(TRY IT) Count the lines below that contain the word "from" and give only that number.

________________

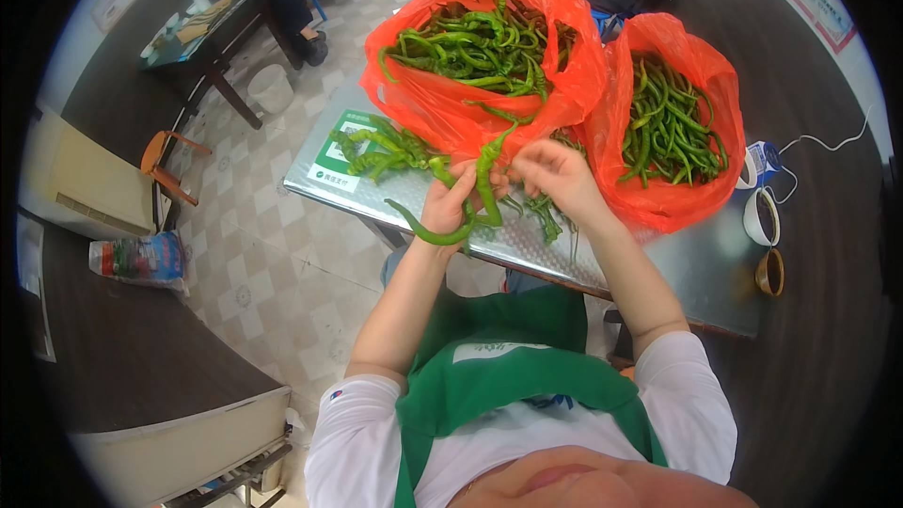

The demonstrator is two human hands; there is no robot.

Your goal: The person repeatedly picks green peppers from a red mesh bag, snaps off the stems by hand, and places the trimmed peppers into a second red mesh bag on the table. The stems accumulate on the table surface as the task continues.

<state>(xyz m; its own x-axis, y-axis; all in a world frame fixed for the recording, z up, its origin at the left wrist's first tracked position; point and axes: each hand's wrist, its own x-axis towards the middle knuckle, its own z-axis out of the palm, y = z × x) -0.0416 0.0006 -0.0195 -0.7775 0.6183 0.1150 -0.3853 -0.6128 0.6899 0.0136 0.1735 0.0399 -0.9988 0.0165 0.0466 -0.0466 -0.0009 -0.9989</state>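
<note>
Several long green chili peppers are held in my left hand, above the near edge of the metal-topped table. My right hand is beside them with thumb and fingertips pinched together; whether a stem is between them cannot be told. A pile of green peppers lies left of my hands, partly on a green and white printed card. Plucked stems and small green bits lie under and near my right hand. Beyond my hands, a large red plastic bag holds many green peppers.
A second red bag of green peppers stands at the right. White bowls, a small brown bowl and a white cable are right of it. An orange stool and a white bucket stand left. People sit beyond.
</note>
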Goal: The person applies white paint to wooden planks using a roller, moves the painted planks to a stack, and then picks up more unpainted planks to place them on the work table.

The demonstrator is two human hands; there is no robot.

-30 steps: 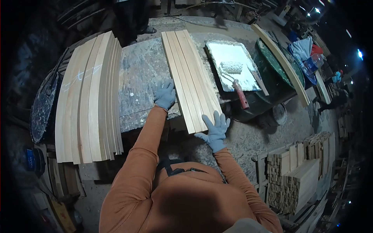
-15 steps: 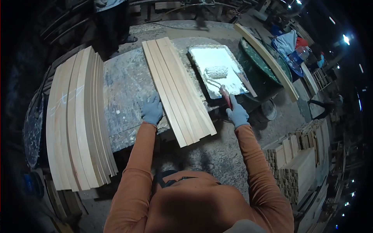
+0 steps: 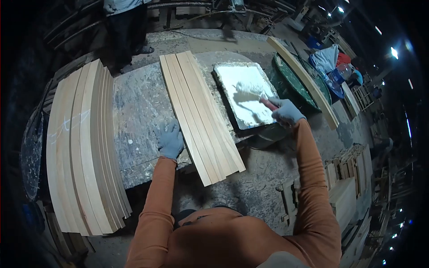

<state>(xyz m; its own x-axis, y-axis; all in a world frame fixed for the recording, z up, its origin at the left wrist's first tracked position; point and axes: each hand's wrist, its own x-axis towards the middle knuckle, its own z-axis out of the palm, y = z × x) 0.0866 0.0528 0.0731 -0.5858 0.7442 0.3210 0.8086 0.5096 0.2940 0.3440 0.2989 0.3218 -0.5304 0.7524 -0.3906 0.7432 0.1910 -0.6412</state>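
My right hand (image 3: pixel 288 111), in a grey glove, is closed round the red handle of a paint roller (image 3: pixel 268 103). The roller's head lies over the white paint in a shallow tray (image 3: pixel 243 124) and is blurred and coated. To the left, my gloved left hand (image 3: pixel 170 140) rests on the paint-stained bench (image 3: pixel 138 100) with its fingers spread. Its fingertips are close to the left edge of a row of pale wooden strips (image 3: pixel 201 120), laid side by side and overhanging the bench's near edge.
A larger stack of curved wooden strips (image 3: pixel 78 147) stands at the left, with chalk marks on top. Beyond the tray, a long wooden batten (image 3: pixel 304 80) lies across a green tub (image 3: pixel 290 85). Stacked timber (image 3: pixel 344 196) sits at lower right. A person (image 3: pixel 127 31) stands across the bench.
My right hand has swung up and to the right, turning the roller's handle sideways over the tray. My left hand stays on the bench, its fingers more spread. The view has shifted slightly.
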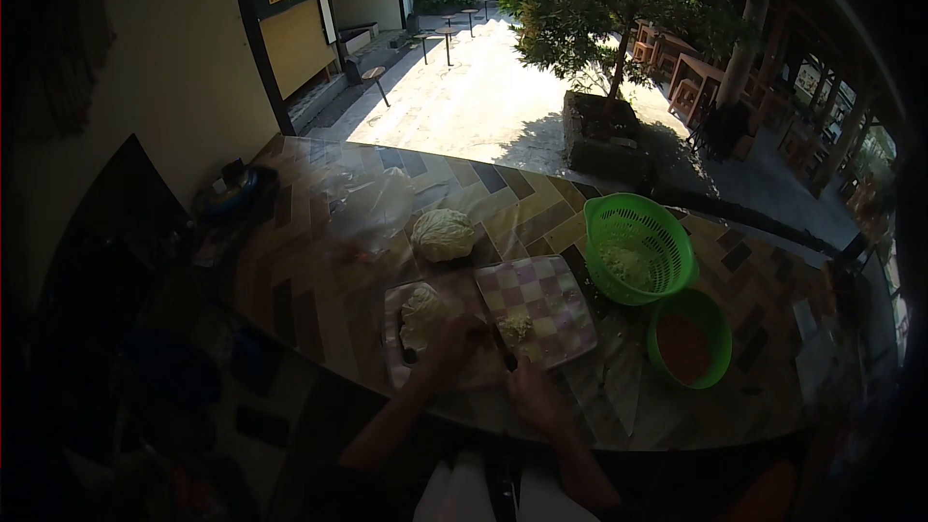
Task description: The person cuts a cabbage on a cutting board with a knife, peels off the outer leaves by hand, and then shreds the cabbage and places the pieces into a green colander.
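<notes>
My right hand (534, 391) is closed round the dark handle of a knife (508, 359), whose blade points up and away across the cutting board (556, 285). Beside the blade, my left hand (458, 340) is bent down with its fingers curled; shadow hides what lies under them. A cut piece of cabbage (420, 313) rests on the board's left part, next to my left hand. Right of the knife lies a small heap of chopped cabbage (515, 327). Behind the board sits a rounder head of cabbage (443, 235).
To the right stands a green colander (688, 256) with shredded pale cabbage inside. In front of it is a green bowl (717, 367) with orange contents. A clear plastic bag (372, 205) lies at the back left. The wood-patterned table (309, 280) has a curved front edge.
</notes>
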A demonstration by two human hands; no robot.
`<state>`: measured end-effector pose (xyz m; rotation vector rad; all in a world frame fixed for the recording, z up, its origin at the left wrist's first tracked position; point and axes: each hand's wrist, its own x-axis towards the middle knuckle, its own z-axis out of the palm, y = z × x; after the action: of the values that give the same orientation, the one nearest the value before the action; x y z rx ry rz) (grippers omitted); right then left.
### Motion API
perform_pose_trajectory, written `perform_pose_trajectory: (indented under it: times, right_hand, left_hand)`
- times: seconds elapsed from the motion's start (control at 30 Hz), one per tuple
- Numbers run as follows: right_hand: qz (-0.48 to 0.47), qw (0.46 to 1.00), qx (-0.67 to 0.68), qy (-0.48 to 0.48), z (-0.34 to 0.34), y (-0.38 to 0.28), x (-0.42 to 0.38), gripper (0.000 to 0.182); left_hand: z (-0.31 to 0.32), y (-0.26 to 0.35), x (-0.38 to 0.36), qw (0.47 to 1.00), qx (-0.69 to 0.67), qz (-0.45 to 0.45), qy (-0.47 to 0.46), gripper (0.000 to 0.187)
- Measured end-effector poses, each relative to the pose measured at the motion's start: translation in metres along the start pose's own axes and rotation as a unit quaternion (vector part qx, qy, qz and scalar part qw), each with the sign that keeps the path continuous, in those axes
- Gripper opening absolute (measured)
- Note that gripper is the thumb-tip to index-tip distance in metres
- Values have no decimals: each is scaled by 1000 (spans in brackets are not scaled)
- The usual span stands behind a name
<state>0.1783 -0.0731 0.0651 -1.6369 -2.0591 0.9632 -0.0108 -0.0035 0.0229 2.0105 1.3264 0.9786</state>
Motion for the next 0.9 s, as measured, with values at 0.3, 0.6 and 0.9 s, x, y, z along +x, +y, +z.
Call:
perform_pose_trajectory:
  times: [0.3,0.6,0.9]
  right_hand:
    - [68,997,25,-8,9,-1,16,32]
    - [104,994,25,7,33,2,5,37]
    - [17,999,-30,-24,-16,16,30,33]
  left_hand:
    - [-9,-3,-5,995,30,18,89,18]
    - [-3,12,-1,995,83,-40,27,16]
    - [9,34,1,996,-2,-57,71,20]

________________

(RESULT BELOW) 2